■ EXERCISE ■
Gather all lines in the entries below that include the word "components".

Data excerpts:
*** Block opens ***

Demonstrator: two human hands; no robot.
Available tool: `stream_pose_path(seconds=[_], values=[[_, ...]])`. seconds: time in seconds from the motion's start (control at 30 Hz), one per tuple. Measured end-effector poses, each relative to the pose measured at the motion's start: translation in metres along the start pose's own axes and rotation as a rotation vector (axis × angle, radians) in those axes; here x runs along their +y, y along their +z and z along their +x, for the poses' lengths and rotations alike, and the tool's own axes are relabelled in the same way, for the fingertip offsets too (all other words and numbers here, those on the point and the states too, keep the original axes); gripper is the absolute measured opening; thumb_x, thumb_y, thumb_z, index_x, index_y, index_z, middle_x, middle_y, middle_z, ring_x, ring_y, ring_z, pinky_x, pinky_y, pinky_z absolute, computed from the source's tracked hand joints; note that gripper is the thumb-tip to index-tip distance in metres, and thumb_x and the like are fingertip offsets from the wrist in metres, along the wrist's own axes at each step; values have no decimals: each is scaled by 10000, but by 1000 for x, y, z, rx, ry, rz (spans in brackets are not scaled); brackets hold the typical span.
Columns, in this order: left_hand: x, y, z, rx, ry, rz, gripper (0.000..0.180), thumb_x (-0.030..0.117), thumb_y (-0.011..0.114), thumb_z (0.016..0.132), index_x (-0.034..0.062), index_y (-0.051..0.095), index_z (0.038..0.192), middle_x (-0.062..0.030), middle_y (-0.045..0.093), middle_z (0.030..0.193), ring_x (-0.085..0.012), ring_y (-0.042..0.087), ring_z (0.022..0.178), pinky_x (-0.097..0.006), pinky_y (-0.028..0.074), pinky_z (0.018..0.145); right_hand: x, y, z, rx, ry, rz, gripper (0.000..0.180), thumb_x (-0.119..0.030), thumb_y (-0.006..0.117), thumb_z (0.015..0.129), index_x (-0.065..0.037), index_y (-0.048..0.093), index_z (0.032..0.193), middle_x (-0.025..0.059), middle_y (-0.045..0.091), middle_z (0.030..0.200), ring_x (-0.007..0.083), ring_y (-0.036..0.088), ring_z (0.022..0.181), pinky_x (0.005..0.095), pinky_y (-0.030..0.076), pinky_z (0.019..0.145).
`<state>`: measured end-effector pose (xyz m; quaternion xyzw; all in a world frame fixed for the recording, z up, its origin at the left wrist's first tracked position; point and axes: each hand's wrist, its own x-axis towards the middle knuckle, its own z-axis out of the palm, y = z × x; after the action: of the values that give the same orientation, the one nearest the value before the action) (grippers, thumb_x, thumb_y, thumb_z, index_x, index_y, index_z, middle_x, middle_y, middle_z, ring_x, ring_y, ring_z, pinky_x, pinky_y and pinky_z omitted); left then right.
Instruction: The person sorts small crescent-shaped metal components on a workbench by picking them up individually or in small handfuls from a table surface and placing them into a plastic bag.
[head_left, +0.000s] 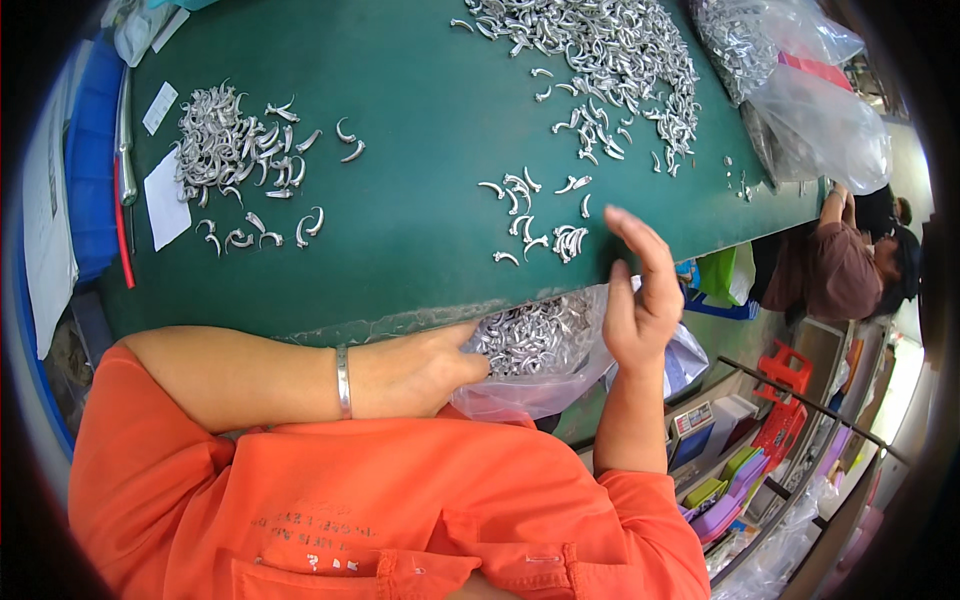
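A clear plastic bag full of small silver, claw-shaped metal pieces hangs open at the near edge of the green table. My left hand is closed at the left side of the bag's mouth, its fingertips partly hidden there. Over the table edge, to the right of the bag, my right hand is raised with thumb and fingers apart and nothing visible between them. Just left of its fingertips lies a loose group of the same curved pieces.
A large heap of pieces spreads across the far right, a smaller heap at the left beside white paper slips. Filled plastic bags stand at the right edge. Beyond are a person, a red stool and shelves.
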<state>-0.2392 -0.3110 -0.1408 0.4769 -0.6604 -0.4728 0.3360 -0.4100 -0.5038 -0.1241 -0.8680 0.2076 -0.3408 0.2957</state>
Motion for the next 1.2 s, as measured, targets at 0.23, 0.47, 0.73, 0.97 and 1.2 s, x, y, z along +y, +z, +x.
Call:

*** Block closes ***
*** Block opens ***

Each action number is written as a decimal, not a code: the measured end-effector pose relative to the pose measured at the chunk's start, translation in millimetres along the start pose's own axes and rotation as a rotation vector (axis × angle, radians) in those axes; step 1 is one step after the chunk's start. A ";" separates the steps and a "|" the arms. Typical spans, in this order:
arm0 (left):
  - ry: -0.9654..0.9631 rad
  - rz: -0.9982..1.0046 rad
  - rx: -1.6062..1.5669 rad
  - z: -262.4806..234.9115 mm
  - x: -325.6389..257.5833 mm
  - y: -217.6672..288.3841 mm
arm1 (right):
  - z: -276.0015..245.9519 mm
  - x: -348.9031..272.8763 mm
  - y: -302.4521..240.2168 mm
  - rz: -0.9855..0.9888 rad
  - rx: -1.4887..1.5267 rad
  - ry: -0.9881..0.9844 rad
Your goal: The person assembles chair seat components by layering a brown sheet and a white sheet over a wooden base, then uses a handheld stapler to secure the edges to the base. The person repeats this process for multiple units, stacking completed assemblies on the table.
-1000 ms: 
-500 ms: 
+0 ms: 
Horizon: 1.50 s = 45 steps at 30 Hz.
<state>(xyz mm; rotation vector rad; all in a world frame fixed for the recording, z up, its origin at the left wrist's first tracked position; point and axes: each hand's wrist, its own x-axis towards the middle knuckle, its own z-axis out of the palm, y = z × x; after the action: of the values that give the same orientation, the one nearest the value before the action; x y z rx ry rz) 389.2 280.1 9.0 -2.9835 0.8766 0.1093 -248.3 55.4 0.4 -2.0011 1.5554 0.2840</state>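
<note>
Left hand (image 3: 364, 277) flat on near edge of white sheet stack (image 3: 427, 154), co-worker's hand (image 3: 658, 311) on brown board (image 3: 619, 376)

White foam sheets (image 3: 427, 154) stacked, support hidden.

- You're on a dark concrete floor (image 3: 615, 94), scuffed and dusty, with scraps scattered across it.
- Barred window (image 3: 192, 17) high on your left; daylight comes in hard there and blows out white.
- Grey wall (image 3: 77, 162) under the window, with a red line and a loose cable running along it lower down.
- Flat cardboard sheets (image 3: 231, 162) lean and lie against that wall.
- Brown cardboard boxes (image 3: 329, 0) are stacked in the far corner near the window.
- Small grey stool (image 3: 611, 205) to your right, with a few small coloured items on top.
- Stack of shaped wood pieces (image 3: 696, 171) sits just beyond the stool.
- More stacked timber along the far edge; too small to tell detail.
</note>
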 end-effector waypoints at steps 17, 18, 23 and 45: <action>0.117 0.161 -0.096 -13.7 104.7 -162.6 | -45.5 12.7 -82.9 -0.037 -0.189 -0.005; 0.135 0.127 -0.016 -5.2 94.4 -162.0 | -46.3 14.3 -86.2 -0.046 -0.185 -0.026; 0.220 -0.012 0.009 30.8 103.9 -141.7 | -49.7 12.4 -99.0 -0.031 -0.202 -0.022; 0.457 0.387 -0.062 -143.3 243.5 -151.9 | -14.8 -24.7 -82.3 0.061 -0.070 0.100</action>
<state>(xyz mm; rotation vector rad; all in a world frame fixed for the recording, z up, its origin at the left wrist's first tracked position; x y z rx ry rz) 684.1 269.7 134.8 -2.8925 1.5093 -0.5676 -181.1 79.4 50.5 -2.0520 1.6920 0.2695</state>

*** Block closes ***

■ SOLUTION TO THE EXERCISE ■
Instruction: The person sorts small crescent-shaped metal components on a workbench by picking them up individually or in small handfuls from a table surface and placing them into a plastic bag.
Your goal: The person assembles chair seat components by layering a brown sheet and a white sheet over a wooden base, then uses a handheld stapler to secure the edges to the base. The person repeats this process for multiple units, stacking completed assemblies on the table.

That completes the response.